In contrast, there is some history with a 20-year bond.  Treasury issued them in the early 1980s, but they were discontinued after 1985 so that the last one matured well over a decade ago.  There is certainly natural demand in the long end, especially from insurance and pension investors.  The support from the corporate bond community has been especially vocal, but it is not clear whether that group will actually be a major buyer of 20-year Treasuries.  Instead, they want it mainly as a pricing benchmark for new corporate bond issuance.  In any case, a 20-year instrument would fill a need for long-end investors.  The alternative now in the cash market is a set of deep off-the-run bonds with limited float due to heavy Fed buying during the various rounds of QE and buy-and-hold ownership in either stripped or whole bond form, so an active and liquid benchmark in the sector would be welcome.  The downside argument is that most investors who need long-term assets have figured out how to make do with a combination of cash 10s, cash 30s, bond futures, and ultra futures.  Thus, if there were to be a substantial migration into a 20-year Treasury bond, it would probably cannibalize to some degree the demand for other securities.  Put differently, it is unclear that a 20-year Treasury bond would bring in new buyers of Treasury debt that did not exist before.

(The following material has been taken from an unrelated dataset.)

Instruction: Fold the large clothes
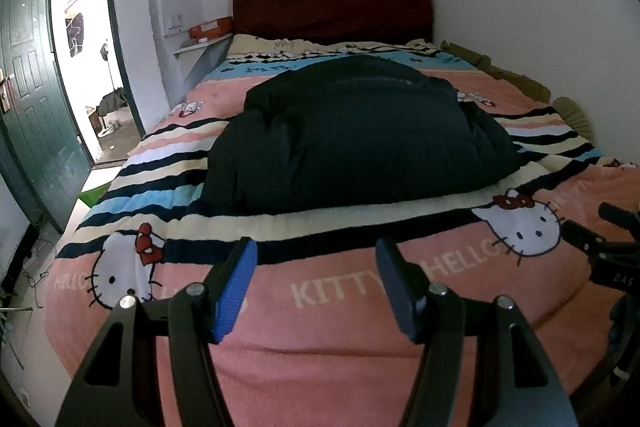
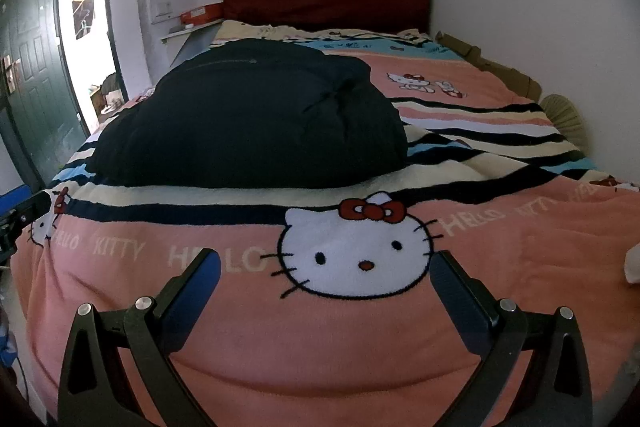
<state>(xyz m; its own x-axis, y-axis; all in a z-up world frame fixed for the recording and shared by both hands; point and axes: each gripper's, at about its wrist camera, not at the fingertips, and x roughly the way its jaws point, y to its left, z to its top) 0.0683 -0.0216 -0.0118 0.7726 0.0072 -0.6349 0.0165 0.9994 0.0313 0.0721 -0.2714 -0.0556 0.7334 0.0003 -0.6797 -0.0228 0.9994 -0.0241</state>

It will be interesting to hear whether Treasury expresses a view on reviving a 20-year bond in the upcoming refunding announcement or is simply gathering information at this stage.  The wording of the refunding agenda question made it seem that Treasury is pretty far along the road of deciding to add a 20-year bond, a surprising development given that there had been no previous discussion of it.  As noted above, however, the outlook for funding needs changed dramatically on October 11, and Treasury debt managers may or may not have been privy to what the Fed had in mind when they crafted the agenda question.  There is no pressing need to add net issuance at this time, so Treasury officials have the luxury, if they elect to use it, of taking their time before making a final decision on whether to add a 20-year bond.